If a viewer did not know that Alisa Baremboym and Gregory Edwards were newlyweds, it would soon become obvious in seeing their show at the Fireplace Project in Springs. “Contact” is a dialogue between two artists whose lives and vision have become entwined, not literally but with enough feeling to create circuits and sparks throughout the gallery space.

Ms. Baremboym was born in Russia and studied art in London and at the School of Visual Arts and Bard in New York. Mr. Edwards was born and raised on Long Island and studied at the S.V.A. and in Germany. Both artists, who are in their 30s and live in New York City, show regularly, but usually separately.

Here, it is much the same way. There is one piece, “Contact,” which is a joint installation of his painted letters on a long sheet of clear vinyl and her repurposed objects. The letters are a holdover from a recent series of Mr. Edwards’s paintings that included words and punctuation marks. Her stacked paper lanterns are large and one is malformed.

The base lantern appears as if someone sat in it, like a beanbag chair, and the insides have some kind of circuitry that activates a strobe light and creates a buzzing clicking sound, the noise old outdoor lights used to make or what a bug zapper sounds like now. A long strip of black mesh webbing, similar to the material used for a dog training leash, stretches out from the stacked lanterns to where the vinyl banner of letters that spell “C-O-N-T-A-C-T” spills down from the ceiling to the floor. The connections here are both implied and quite literal.

The alcove the piece is placed in is separated by long yellow window-tint strips that cast a sickly glow on the objects, or what Mr. Edwards might call “rancid yellow” if a previous interview is any indication. From very few elements, the artists have realized a transformative environment from the joining of their unique visions. The piece also implies that the coming together of two bodies to create contact may not always be the happily-ever-after fairy tale romantic kind. The dented lantern and the bilious yellow cast of the room hint at damage and sickness. Mr. Edwards’s flaccid banner casts other allusions.

Sometimes our world offers too much contact, and the electric noise of the piece hints at the constant buzzing of text and email alerts, a kind of pseudo-contact that is ever-present, but in many ways unsatisfying.

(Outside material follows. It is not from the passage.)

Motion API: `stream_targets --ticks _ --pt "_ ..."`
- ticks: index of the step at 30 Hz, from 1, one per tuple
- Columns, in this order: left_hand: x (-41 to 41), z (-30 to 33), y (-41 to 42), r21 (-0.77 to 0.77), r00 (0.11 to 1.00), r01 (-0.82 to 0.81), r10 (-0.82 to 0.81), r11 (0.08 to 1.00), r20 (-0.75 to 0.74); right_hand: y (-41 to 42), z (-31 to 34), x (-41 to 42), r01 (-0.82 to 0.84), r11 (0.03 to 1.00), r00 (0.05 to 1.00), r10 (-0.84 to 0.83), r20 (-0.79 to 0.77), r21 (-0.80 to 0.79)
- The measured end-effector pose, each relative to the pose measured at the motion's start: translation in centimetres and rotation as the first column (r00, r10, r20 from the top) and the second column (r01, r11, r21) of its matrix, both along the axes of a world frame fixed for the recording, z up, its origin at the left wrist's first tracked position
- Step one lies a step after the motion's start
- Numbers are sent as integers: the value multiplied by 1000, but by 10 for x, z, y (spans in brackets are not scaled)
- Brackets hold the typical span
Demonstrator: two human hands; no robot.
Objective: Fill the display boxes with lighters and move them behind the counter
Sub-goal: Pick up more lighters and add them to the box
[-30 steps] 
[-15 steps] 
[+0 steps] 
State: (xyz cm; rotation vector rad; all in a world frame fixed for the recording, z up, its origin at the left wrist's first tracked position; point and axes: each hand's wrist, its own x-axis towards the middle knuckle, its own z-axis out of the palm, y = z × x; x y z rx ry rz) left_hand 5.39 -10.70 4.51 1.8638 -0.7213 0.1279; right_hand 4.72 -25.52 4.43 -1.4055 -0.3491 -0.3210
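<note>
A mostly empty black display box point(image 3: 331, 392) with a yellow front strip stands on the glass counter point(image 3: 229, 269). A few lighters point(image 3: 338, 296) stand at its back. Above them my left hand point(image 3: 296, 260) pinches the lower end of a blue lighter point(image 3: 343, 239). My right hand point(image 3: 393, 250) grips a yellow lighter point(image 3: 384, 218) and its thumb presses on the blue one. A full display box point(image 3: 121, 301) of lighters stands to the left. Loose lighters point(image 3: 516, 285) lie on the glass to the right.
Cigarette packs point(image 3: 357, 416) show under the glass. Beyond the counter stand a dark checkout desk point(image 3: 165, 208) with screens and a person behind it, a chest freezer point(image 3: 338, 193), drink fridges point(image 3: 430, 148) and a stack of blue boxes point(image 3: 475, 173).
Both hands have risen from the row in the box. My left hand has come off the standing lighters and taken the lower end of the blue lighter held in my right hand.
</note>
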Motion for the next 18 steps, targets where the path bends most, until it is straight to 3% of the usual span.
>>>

Both artists have said they appreciate the ambiguities and multifaceted aspects of people and objects and it shows here.

Back into the reassuring glow of the gallery’s florescent bulbs, the artists return to more business as usual. Mr. Edwards displays a group of “Protein Paintings,” works in oil and acrylic on canvas that begin with the rendering of the structure of protein molecules and end with the artist’s more gestural brushstrokes in signature colors like his “plastic gray” and “poisonous orange.” The multivalence of the real object depicted looking abstract plus the gestural mark-making yield paintings that are not only visually engaging but intellectually stimulating as well.

Ms. Baremboym’s mysterious objects bring together disparate hard and soft materials to form objects that serve no purpose, but instead imply a certain utility, as if they were just waiting for someone to invent their function. Since she often embellishes them with pretty and delicate elements, typically pigment prints on silk gauze, it appears she wants to remind the viewer to abandon that assumption in favor of the sculpture’s value as an aesthetic object. Since they are not fully either thing, one could get lost in the tension between these two modes of interpretation for hours. What remains after one walks away is that exquisite frailty, the remnants of a soul still reaching out for tactile connection in a virtual world.

The exhibition is on view until Monday.